Figueroa v. United States

64 F. Supp. 2d 1125, 1999 U.S. Dist. LEXIS 14802, 1999 WL 759770
CourtDistrict Court, D. Utah
DecidedFebruary 5, 1999
Docket1:97-cr-00003
StatusPublished
Cited by1 cases

This text of 64 F. Supp. 2d 1125 (Figueroa v. United States) is published on Counsel Stack Legal Research, covering District Court, D. Utah primary law. Counsel Stack provides free access to over 12 million legal documents including statutes, case law, regulations, and constitutions.

Bluebook
Figueroa v. United States, 64 F. Supp. 2d 1125, 1999 U.S. Dist. LEXIS 14802, 1999 WL 759770 (D. Utah 1999).

Opinion

MEMORANDUM OPINION AND ORDER

JENKINS, Senior District Judge.

On January 6, 1999, the above-captioned action came on for hearing on the defendants’ separate motions for summary judgment. At the hearing, Carlie Christensen, Assistant United States Attorney, argued the motion on behalf of the United States and the United States Forest Service; Barbara K. Berrett argued the motion on behalf of S & L Services, Inc.; and James R. Hasenyager argued on behalf of the plaintiffs. At the close of the hearing, the court took the matter under advisement. The court, now having carefully considered the defendants’ motions, the parties’ supporting and opposition memoranda, and having heard argument from counsel, and for reasons discussed more fully below, hereby denies in full the motion of S & L Services and denies in part the motion of the United States.

Background Facts

Briefly summarized, on July 25, 1994, Elizabeth Holton was fatally injured when she was struck on the head by a falling rock while visiting the Hanging Rock Picnic Area. Hanging Rock, a popular picnic location, was located in the Uinta National Forest, an area owned by the United *1128 States and administered by the United States Forest Service. 1 When she was struck, Ms. Holton had been standing in or near the river bed of the American Fork River that runs through the picnic area. Immediately, the Forest Service closed the picnic area. It remained closed for the remainder of 1994.

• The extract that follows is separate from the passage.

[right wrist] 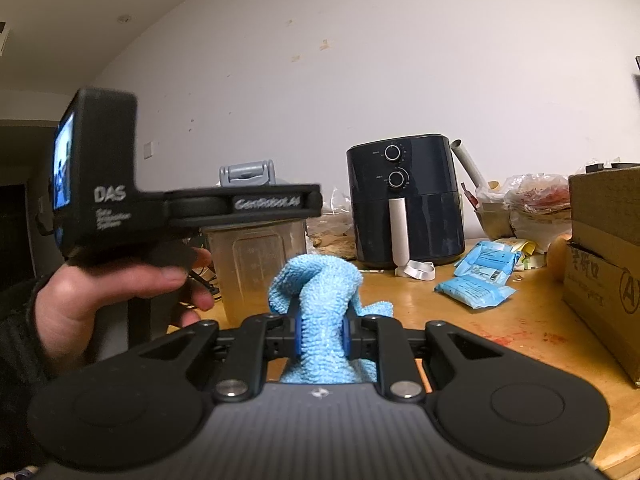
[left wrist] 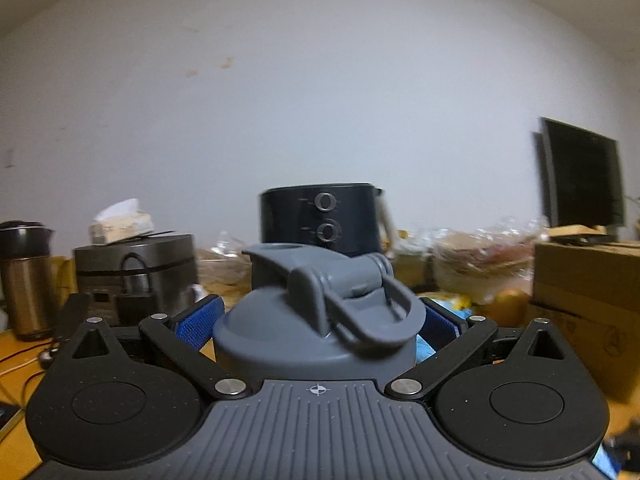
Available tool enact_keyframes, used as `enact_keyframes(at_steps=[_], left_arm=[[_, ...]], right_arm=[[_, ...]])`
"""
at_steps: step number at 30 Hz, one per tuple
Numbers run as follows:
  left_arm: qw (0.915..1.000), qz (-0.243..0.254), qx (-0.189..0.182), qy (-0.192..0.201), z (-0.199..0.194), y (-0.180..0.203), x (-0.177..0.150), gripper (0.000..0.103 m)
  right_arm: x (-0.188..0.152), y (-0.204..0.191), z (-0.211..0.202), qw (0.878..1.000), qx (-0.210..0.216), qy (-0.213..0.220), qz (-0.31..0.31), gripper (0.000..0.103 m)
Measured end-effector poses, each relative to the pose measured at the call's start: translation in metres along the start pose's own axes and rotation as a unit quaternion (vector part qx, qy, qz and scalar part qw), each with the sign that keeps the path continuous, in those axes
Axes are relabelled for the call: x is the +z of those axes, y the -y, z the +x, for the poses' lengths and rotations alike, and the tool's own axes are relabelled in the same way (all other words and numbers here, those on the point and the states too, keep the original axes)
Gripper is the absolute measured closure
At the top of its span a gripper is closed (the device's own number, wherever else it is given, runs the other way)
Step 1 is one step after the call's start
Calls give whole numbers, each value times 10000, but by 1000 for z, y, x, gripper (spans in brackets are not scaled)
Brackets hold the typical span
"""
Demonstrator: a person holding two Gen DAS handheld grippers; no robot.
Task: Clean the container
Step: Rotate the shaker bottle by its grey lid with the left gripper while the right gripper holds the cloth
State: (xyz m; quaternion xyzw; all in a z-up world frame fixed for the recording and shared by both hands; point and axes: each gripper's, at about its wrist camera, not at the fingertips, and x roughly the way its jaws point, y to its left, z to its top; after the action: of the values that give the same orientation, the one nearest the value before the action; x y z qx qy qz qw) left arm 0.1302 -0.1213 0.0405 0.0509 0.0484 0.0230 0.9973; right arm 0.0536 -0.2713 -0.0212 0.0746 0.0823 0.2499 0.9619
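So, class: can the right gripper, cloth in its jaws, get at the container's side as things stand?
Probably yes: the container is just beyond the cloth in the right gripper, nothing between, and the left gripper clamps only its lid.

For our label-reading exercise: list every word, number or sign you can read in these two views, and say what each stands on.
"DAS": left gripper body.
"GenRobot.AI": its side bar; small lines under "DAS" too blurred.
Circled "A": cardboard box; its other characters unclear.
Air fryer dial marks, container scale, blue packets: too small.
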Motion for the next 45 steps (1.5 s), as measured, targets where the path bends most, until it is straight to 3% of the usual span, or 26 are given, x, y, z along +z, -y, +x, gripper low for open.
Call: enact_keyframes(at_steps=[4,9,19,22,25,32,38,45], left_arm=[[9988,-133,470,-8,0,10,2,0],[9972,-191,719,-65,3,17,4,0],[9953,-176,937,-194,7,20,6,0],[9948,-195,974,-241,7,18,6,8],[9948,-223,963,-256,8,17,6,8],[9974,-167,660,-235,6,9,4,8],[9999,-71,-34,-99,4,-3,0,8],[9967,4,-809,-18,7,-14,-5,8]], right_arm=[[0,1,-1,10000,-9,3,-3,88],[-1,2,-2,10000,-48,1,8,88],[-1,7,-3,10000,-15,-25,-4,88],[-2,7,-2,10000,-9,-42,-10,88],[-3,6,-1,10000,-15,-61,-12,88],[-3,4,0,10000,-30,-74,-17,88],[-4,2,1,10000,-10,-87,-21,88],[-4,-1,2,10000,-2,-94,-19,88]])
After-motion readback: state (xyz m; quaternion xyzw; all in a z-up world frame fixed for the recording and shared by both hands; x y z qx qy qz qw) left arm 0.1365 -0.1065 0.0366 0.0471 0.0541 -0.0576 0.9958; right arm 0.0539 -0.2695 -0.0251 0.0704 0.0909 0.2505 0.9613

In response to the fatal injury, in the early summer of 1995, the Forest Service erected a pole fence — similar to a split-rail fence — at the picnic area. The fence, more a decorative feature than a barrier, was installed to delineate what the Forest Service considered a rock fall hazard zone. The fence ran east to west through the southern tip of a grassy picnic area, stopping short of the river. Three signs were affixed to the fence which read “FALLING ROCK AREA.” In addition, a fourth sign that read “CAUTION FALLING ROCKS IN THIS AREA” was placed on a bulletin board that was affixed to the outside wall of the bathroom building. In July 1995, the Forest Service reopened the picnic area.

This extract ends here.